Task item → Only the text of the entries below should appear in your exact transcription; leave out every picture.

Extracted information →
+ + + + +

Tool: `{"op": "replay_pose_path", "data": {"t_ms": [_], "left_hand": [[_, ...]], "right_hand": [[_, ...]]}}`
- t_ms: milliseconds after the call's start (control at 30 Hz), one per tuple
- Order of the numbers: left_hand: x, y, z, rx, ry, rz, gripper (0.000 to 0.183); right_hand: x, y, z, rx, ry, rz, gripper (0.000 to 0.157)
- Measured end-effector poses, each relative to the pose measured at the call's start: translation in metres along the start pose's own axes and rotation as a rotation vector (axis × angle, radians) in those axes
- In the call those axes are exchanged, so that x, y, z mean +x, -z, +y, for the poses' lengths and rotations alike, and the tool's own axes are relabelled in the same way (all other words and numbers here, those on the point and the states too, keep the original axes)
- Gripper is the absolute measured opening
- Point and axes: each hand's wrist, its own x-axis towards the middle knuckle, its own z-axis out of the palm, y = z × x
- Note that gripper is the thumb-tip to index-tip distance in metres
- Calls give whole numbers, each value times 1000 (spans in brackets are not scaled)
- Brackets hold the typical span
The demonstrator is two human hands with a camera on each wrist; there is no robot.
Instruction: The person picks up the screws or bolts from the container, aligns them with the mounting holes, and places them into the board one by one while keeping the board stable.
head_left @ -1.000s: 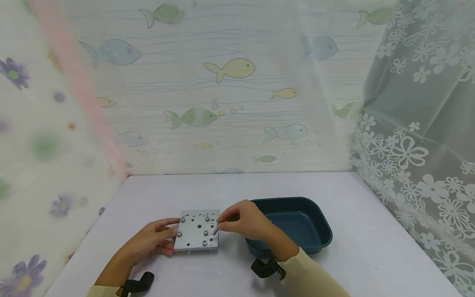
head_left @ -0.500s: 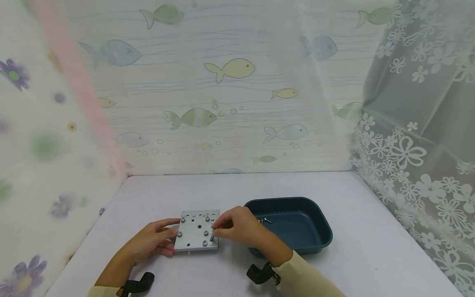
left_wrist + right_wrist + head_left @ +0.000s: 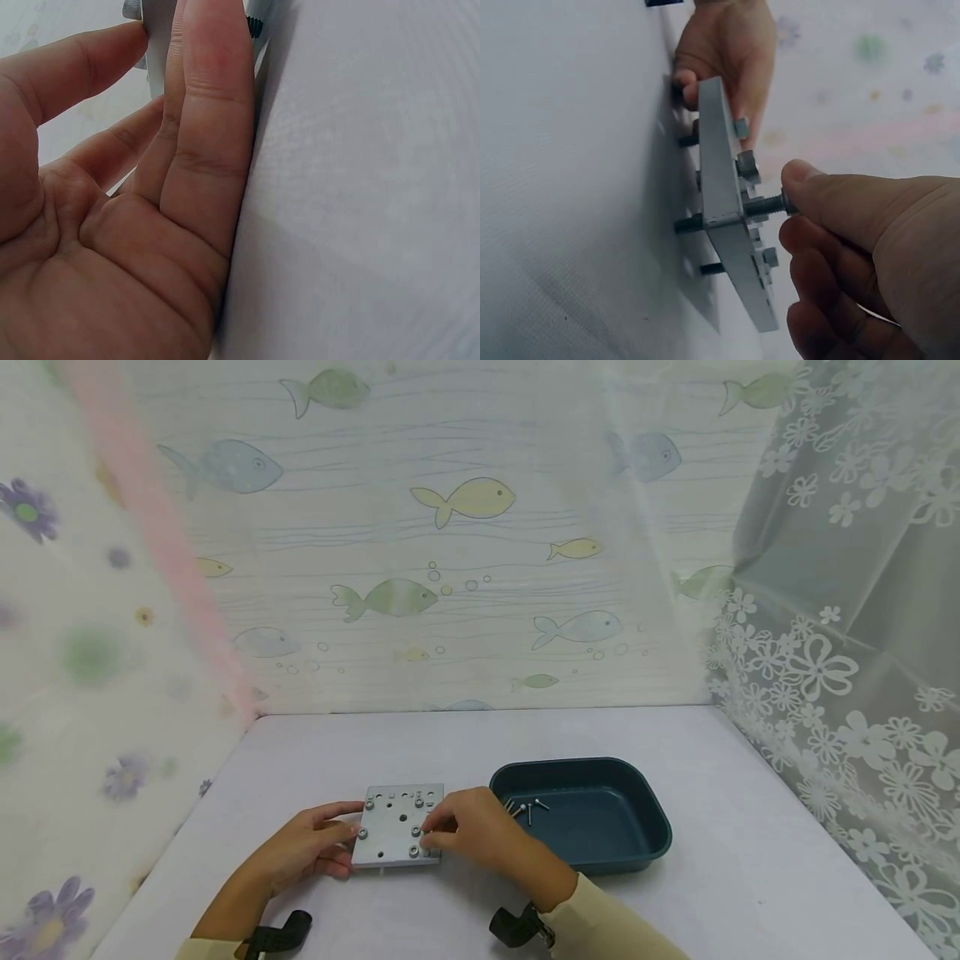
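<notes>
A silver metal plate (image 3: 390, 839) with holes and several socket-head screws (image 3: 413, 851) is raised slightly off the white table. My left hand (image 3: 300, 845) holds its left edge, the thumb at the upper side and other fingers lower down. At the plate's right side, my right hand (image 3: 483, 829) pinches a screw (image 3: 765, 205) between thumb and index finger. In the right wrist view that screw stands across the plate's face near a corner, part of its thread showing. Dark threaded ends (image 3: 688, 223) stick out of the underside. The left wrist view shows my palm and the plate's edge (image 3: 157, 52).
Right of the plate stands a dark blue tray (image 3: 630, 858), partly behind my right hand. Several loose screws (image 3: 529, 814) lie in its left part. Fish-patterned and floral curtains (image 3: 480, 610) surround the white table (image 3: 360, 747).
My right hand has moved left and down over the plate, and the screw has gone from tilted to near upright. More of the tray's screws now show. The left hand stays put.
</notes>
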Motion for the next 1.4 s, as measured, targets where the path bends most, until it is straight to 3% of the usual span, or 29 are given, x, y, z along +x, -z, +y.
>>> {"op": "replay_pose_path", "data": {"t_ms": [200, 333, 433, 600, 800, 1000, 1267, 1400], "left_hand": [[0, -1, 1, 5, 3, 7, 76], [0, -1, 0, 11, 11, 21, 76], [1, -1, -1, 11, 18, 33, 75], [3, -1, -4, 8, 24, 32, 75], [4, -1, -5, 8, 26, 32, 75], [5, 2, -5, 13, 30, 39, 76], [7, 2, -6, 16, 10, 22, 75], [9, 2, -7, 16, 20, 32, 76]], "right_hand": [[-1, -2, -5, -141, -7, 2, 10], [-1, -3, -6, -168, -22, -1, 9], [-1, -3, -5, -134, -24, 3, 9], [-2, 6, -3, 15, -28, -2, 10], [-7, 35, 3, 43, 1, -27, 21], [-13, 74, 17, 83, -34, -54, 20], [-18, 113, 51, 278, -48, -98, 18], [-19, 123, 71, 364, -78, -127, 27]]}}
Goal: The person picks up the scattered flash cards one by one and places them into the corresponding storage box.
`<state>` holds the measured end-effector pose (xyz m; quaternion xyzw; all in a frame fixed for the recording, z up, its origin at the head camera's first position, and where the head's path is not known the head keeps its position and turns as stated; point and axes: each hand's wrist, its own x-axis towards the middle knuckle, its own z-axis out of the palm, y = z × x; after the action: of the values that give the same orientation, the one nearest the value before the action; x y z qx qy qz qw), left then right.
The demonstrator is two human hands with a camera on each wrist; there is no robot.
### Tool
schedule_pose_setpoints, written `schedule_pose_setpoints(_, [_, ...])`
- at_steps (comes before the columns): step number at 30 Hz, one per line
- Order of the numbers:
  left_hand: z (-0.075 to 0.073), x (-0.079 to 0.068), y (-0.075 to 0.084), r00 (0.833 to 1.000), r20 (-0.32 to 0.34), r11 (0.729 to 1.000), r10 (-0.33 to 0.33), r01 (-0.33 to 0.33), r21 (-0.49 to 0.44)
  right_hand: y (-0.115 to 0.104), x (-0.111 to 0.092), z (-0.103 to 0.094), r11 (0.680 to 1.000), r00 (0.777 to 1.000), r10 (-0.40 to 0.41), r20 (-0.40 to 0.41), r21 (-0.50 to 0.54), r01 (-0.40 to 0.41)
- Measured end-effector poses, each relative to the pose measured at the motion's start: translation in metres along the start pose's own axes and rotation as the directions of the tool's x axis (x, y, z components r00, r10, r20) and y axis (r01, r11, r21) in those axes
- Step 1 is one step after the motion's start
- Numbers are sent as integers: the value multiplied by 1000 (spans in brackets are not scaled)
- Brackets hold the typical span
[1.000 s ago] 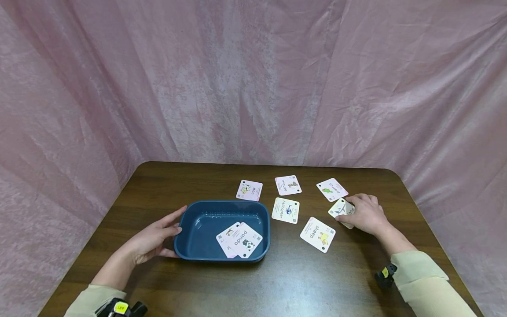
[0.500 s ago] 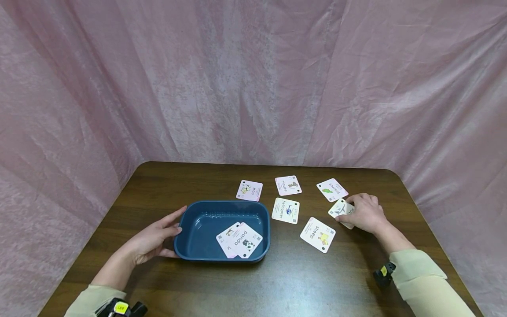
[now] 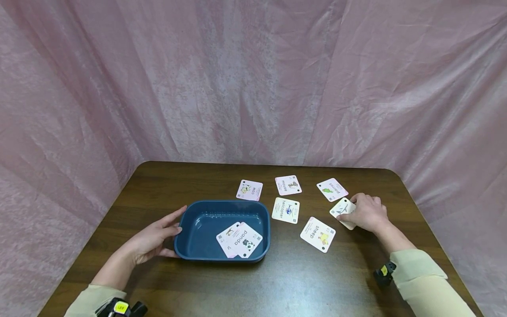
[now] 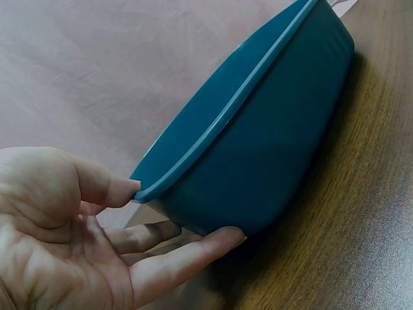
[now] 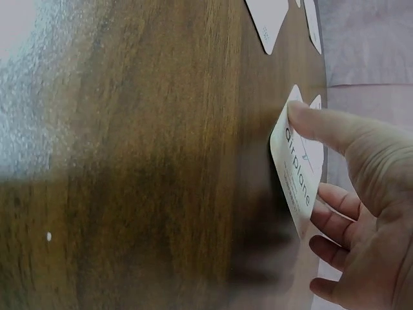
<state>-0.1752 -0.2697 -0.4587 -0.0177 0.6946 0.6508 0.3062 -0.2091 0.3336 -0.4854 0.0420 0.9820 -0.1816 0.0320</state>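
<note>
My right hand (image 3: 368,213) pinches the airplane card (image 5: 293,165) between thumb and fingers at the right of the table. In the right wrist view the card is tilted, with one edge up off the wood and a shadow beneath. My left hand (image 3: 152,240) is at the left end of a blue rectangular tray (image 3: 198,257). Its thumb touches the rim and its fairly straight fingers (image 4: 187,261) rest along the lower outside wall. Inside the tray lies a panda card (image 3: 247,237), overlapping another card (image 3: 223,240) whose word is mostly covered.
Several picture cards lie face up on the brown table (image 3: 293,281): cow (image 3: 249,190), mouse (image 3: 288,185), helicopter (image 3: 285,210), parrot (image 3: 332,189) and sheep (image 3: 317,234). The cow card is right behind the tray's far rim. A pink curtain (image 3: 245,88) hangs behind the table.
The airplane card has shifted slightly right in my right hand's fingers, its near edge lifting a little. My left hand, the tray and the other cards have stayed put.
</note>
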Motion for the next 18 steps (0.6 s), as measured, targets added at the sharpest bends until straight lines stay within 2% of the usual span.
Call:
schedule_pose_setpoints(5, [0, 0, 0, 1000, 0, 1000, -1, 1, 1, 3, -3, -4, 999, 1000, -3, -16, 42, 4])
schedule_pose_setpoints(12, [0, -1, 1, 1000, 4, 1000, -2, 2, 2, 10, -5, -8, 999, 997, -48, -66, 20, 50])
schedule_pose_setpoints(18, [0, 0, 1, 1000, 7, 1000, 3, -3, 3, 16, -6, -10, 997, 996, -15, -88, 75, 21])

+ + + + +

The answer →
Tool: `{"op": "replay_pose_path", "data": {"t_ms": [_], "left_hand": [[_, ...]], "right_hand": [[_, ...]]}}`
- t_ms: milliseconds after the call's start (control at 30 Hz), one per tuple
- Order of the numbers: left_hand: x, y, z, rx, ry, rz, gripper (0.000 to 0.183); right_hand: x, y, z, rx, ry, rz, gripper (0.000 to 0.157)
- Measured end-effector poses, each relative to the pose measured at the call's start: translation in metres along the start pose's own axes and rotation as a rotation vector (axis × angle, radians) in those axes
- In the call those axes are exchanged, so that x, y, z mean +x, -z, +y, for the poses' lengths and rotations alike, and the tool's own axes are relabelled in the same way (all other words and numbers here, those on the point and the states too, keep the original axes)
- Gripper is the absolute measured opening
- Point and axes: each hand's wrist, its own x-axis towards the middle knuckle, its own z-axis out of the palm, y = z × x
- Note that gripper is the thumb-tip to index-tip distance in metres
- Calls give whole numbers, each value times 1000 (spans in brackets are not scaled)
- Brackets hold the typical span
The demonstrator is two human hands with a camera on each wrist; there is no robot.
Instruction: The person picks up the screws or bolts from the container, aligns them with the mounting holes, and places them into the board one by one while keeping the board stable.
head_left @ -1.000s: 
head_left @ -0.500s: 
left_wrist + right_wrist + head_left @ +0.000s: 
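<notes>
A silver metal plate (image 3: 390, 839) with holes and several socket-head screws (image 3: 413, 851) is raised slightly off the white table. My left hand (image 3: 300, 845) holds its left edge, the thumb at the upper side and other fingers lower down. At the plate's right side, my right hand (image 3: 483, 829) pinches a screw (image 3: 765, 205) between thumb and index finger. In the right wrist view that screw stands across the plate's face near a corner, part of its thread showing. Dark threaded ends (image 3: 688, 223) stick out of the underside. The left wrist view shows my palm and the plate's edge (image 3: 157, 52).
Right of the plate stands a dark blue tray (image 3: 630, 858), partly behind my right hand. Several loose screws (image 3: 529, 814) lie in its left part. Fish-patterned and floral curtains (image 3: 480, 610) surround the white table (image 3: 360, 747).
My right hand has moved left and down over the plate, and the screw has gone from tilted to near upright. More of the tray's screws now show. The left hand stays put.
</notes>
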Motion for the next 1.4 s, as measured, targets where the path bends most, until it is straight to 3% of the usual span, or 29 are given, x, y, z along +x, -z, +y.
>>> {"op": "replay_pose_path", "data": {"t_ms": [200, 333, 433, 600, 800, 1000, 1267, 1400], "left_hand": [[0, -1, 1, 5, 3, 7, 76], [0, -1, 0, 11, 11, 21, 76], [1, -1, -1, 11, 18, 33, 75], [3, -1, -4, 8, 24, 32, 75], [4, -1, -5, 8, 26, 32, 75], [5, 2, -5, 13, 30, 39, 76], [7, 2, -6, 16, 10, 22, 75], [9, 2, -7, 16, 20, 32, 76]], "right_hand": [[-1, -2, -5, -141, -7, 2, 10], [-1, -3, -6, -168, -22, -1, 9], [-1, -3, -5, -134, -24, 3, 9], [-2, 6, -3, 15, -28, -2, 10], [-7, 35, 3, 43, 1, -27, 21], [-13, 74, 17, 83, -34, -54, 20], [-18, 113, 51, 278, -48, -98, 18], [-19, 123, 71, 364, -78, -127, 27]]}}
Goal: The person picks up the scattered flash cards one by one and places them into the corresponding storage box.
`<state>` holds the measured end-effector pose (xyz m; quaternion xyzw; all in a frame fixed for the recording, z up, its origin at the head camera's first position, and where the head's path is not known the head keeps its position and turns as stated; point and axes: each hand's wrist, its own x-axis towards the middle knuckle, its own z-axis out of the palm, y = z × x; after the action: of the values that give the same orientation, the one nearest the value before the action; x y z qx qy qz qw), left then right.
The demonstrator is two human hands with a camera on each wrist; there is no robot.
### Tool
schedule_pose_setpoints, written `schedule_pose_setpoints(_, [_, ...])`
- at_steps (comes before the columns): step number at 30 Hz, one per line
- Order of the numbers:
  left_hand: z (-0.075 to 0.073), x (-0.079 to 0.068), y (-0.075 to 0.084), r00 (0.833 to 1.000), r20 (-0.32 to 0.34), r11 (0.729 to 1.000), r10 (-0.33 to 0.33), r01 (-0.33 to 0.33), r21 (-0.49 to 0.44)
  right_hand: y (-0.115 to 0.104), x (-0.111 to 0.092), z (-0.103 to 0.094), r11 (0.680 to 1.000), r00 (0.777 to 1.000), r10 (-0.40 to 0.41), r20 (-0.40 to 0.41), r21 (-0.50 to 0.54), r01 (-0.40 to 0.41)
- Measured end-effector poses, each relative to the pose measured at the motion's start: translation in metres along the start pose's own axes and rotation as the directions of the tool's x axis (x, y, z components r00, r10, r20) and y axis (r01, r11, r21) in those axes
- Step 1 is one step after the motion's start
- Numbers are sent as integers: the value multiplied by 1000 (spans in brackets are not scaled)
- Brackets hold the typical span
[1.000 s ago] 
[0.500 s ago] 
[now] 
[now] 
[now] 
<state>-0.1752 -0.2697 -0.4587 -0.0177 0.6946 0.6508 0.3062 -0.2091 0.3336 -0.4854 0.0420 0.9820 -0.1816 0.0320</state>
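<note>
My right hand (image 3: 368,213) pinches the airplane card (image 5: 293,165) between thumb and fingers at the right of the table. In the right wrist view the card is tilted, with one edge up off the wood and a shadow beneath. My left hand (image 3: 152,240) is at the left end of a blue rectangular tray (image 3: 198,257). Its thumb touches the rim and its fairly straight fingers (image 4: 187,261) rest along the lower outside wall. Inside the tray lies a panda card (image 3: 247,237), overlapping another card (image 3: 223,240) whose word is mostly covered.
Several picture cards lie face up on the brown table (image 3: 293,281): cow (image 3: 249,190), mouse (image 3: 288,185), helicopter (image 3: 285,210), parrot (image 3: 332,189) and sheep (image 3: 317,234). The cow card is right behind the tray's far rim. A pink curtain (image 3: 245,88) hangs behind the table.
The airplane card has shifted slightly right in my right hand's fingers, its near edge lifting a little. My left hand, the tray and the other cards have stayed put.
</note>
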Motion for the next 18 steps (0.6 s), as measured, targets added at the sharpest bends until straight lines stay within 2% of the usual span.
Call:
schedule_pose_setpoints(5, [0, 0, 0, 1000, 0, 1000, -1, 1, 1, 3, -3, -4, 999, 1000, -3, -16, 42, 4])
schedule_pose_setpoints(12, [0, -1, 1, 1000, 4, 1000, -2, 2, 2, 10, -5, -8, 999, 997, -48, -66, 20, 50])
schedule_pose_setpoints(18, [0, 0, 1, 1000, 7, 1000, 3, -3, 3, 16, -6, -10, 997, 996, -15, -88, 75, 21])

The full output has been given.